7. Il résulte de ce qui précède que le préfet de la Haute-Garonne n’est pas fondé à soutenir que c’est à tort que, par le jugement attaqué, le tribunal administratif de Toulouse a annulé sa décision du 30 septembre 2021, lui a enjoint de réexaminer la situation de Mme A sous un délai de deux mois et mis à la charge de l’Etat une somme de 1 200 euros à verser à son conseil au titre des frais liés au litige.
Sur les frais liés au litige :
8. Dans les circonstances de l’espèce, il y a lieu de mettre à la charge de l’Etat, qui est la partie perdante dans la présente instance, le versement d’une somme de 1 200 euros à Me Benhamida au titre des frais non compris dans les dépens en application des dispositions de l’article L. 761-1 du code de justice administrative et de l’article 37 de la loi du 10 juillet 1991, sous réserve que ce conseil renonce à percevoir la somme correspondant à la part contributive de l’Etat au titre de l’aide juridictionnelle.
D E C I D E:
Article 1er : La requête du préfet de la Haute-Garonne est rejetée.

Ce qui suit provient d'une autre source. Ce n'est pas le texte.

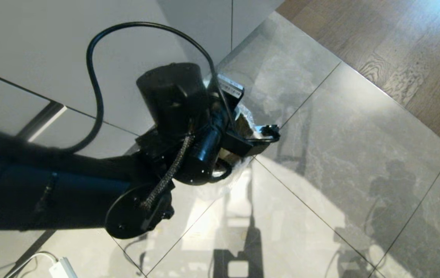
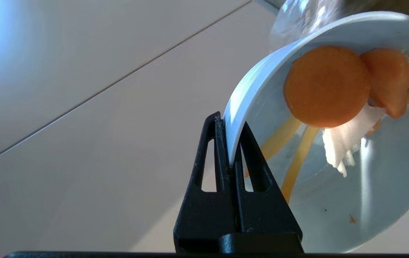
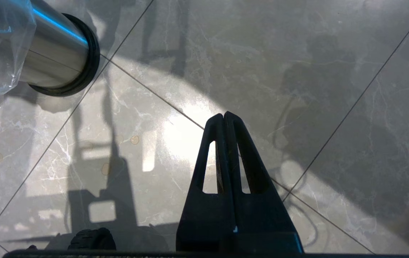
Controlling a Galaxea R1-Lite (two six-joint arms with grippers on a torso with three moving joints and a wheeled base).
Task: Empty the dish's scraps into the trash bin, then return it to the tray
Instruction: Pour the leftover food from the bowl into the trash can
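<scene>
The floor [image 3: 297, 71] fills the right wrist view, with the bin [image 3: 57, 53] at its upper left. In the left wrist view's right half, the tilted dish [image 2: 333, 200] holds scraps [image 2: 328, 86]. The left hand [image 2: 230, 143] pinches the dish's rim. The right hand [image 3: 224, 120] hangs pressed together over the floor.
</scene>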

Article 2 : L’Etat versera à Me Benhamida une somme de 1 200 euros au titre des dispositions combinées des articles L. 761-1 du code de justice administrative et de l’article 37 de la loi du 10 juillet 1991, sous réserve que ce conseil renonce à recevoir la somme correspondant à la part contributive de l’Etat au titre de l’aide juridictionnelle.
Article 3 : Le présent arrêt sera notifié au préfet de la Haute-Garonne, à Mme D A, à Me Benhamida et au ministre de l’intérieur.
Délibéré après l’audience du 1er septembre 2025, à laquelle siégeaient :
M. Chabert, président de chambre,
M. Teulière, président assesseur,
Mme Restino, première conseillère.
Rendu public par mise à disposition au greffe le 11 septembre 2025.
Le rapporteur,
T. Teulière
Le président,
D. ChabertLa greffière,
C. Lanoux
La République mande et ordonne au ministre de l’intérieur en ce qui le concerne, et à tous commissaires de justice à ce requis, en ce qui concerne les voies de droit commun contre les parties privées, de pourvoir à l’exécution du présent arrêt.